WHAT IS REQUIRED »
Repeat the listing exactly, minus the pictures.
[[ DATA SHOWN, beginning ]]
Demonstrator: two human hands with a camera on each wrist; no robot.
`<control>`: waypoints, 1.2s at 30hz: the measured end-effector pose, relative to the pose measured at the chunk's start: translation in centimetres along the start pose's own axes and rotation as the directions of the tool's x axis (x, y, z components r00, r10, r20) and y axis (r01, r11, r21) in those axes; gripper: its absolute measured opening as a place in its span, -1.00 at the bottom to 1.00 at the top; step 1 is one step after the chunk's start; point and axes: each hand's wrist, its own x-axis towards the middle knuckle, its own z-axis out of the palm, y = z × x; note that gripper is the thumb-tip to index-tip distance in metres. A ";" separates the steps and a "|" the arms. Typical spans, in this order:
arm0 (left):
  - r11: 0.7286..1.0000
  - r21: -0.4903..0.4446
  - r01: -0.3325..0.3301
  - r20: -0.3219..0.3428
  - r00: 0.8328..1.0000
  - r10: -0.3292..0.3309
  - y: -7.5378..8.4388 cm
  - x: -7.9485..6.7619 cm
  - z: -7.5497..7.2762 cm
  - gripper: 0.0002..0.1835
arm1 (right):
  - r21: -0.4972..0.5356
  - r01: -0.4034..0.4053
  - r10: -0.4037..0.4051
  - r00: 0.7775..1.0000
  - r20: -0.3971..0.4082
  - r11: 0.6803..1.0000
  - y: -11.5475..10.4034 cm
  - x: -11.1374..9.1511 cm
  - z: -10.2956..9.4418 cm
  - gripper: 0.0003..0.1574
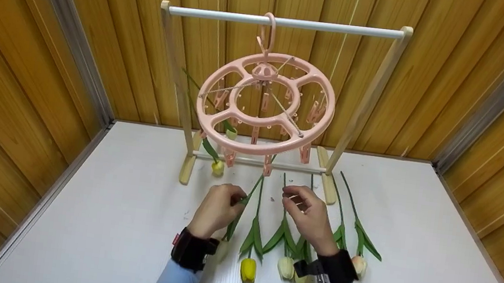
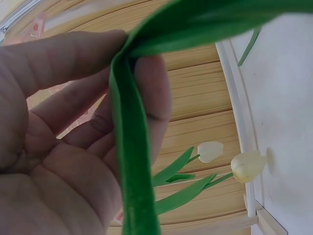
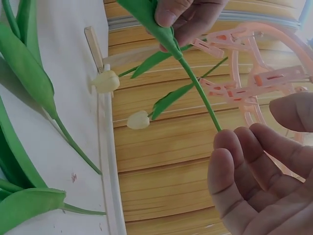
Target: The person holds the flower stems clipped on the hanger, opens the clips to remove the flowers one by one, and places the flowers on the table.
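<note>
My left hand (image 1: 220, 207) pinches a pale tulip by its green leaf and stem (image 2: 134, 161), lifting it above the white table. Close by on the right, my right hand (image 1: 312, 216) has its fingers loosely bent, the thumb apart. In the right wrist view, the stem's thin end reaches the fingertips (image 3: 227, 142) of that hand, and I cannot tell if they touch. Ahead hangs a round pink clip hanger (image 1: 265, 72) with dangling pegs (image 1: 305, 154). Two tulips, one yellowish (image 1: 217, 168) and one pale (image 1: 231, 132), hang flower-down at its left side.
A wooden rack with a white bar (image 1: 333, 27) carries the hanger. On the white table (image 1: 117, 221) lie several tulips, among them a yellow one (image 1: 248, 271), a white one (image 1: 286, 267) and a peach one (image 1: 358, 266). Wood-patterned walls (image 1: 62, 41) enclose the table.
</note>
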 end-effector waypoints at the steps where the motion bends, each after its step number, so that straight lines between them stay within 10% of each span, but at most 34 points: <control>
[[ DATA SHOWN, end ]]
RESULT OF THIS EXERCISE »
Demonstrator: two human hands with a camera on each wrist; no robot.
`<control>`: waypoints, 1.2s at 30hz: the measured end-effector pose, relative to the pose measured at the chunk's start: translation in centimetres along the start pose's own axes and rotation as the directions of the tool's x axis (x, y, z components r00, r10, r20) and y axis (r01, r11, r21) in those axes; gripper: its absolute measured opening as a place in its span, -1.00 at the bottom to 1.00 at the top; step 1 is one step after the chunk's start; point and axes: each hand's wrist, its own x-axis towards the middle knuckle, its own z-axis out of the palm, y = z × x; note that gripper is the thumb-tip to index-tip distance in metres. A ";" separates the steps and a "|" the arms. Typical spans, in this order:
arm0 (left):
  - r11: 0.7286..1.0000
  - r21: -0.4903..0.4446
  - r01: -0.3325..0.3301
  - r20: -0.3219..0.3428
  - r00: 0.8328..1.0000
  - r10: -0.3292..0.3309
  - y: -7.5378..8.4388 cm
  - x: -7.9485..6.7619 cm
  - z: -7.5497..7.2762 cm
  - gripper: 0.0002..0.1835
arm1 (right):
  - r21: -0.4972..0.5356
  - r01: -0.4034..0.4053
  - r10: -0.4037..0.4051
  - r00: 0.7775..1.0000
  - r20: -0.3971..0.4082
  - r11: 0.6803..1.0000
  - y: -11.5475..10.4034 cm
  - x: -11.1374..9.1511 cm
  - z: -10.2956..9.4418 cm
  - gripper: 0.0003..0.1574
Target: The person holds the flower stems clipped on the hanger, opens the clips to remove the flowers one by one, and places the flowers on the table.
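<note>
My left hand (image 1: 220, 207) pinches a pale tulip by its green leaf and stem (image 2: 134, 161), lifting it above the white table. Close by on the right, my right hand (image 1: 312, 216) has its fingers loosely bent, the thumb apart. In the right wrist view, the stem's thin end reaches the fingertips (image 3: 227, 142) of that hand, and I cannot tell if they touch. Ahead hangs a round pink clip hanger (image 1: 265, 72) with dangling pegs (image 1: 305, 154). Two tulips, one yellowish (image 1: 217, 168) and one pale (image 1: 231, 132), hang flower-down at its left side.
A wooden rack with a white bar (image 1: 333, 27) carries the hanger. On the white table (image 1: 117, 221) lie several tulips, among them a yellow one (image 1: 248, 271), a white one (image 1: 286, 267) and a peach one (image 1: 358, 266). Wood-patterned walls (image 1: 62, 41) enclose the table.
</note>
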 end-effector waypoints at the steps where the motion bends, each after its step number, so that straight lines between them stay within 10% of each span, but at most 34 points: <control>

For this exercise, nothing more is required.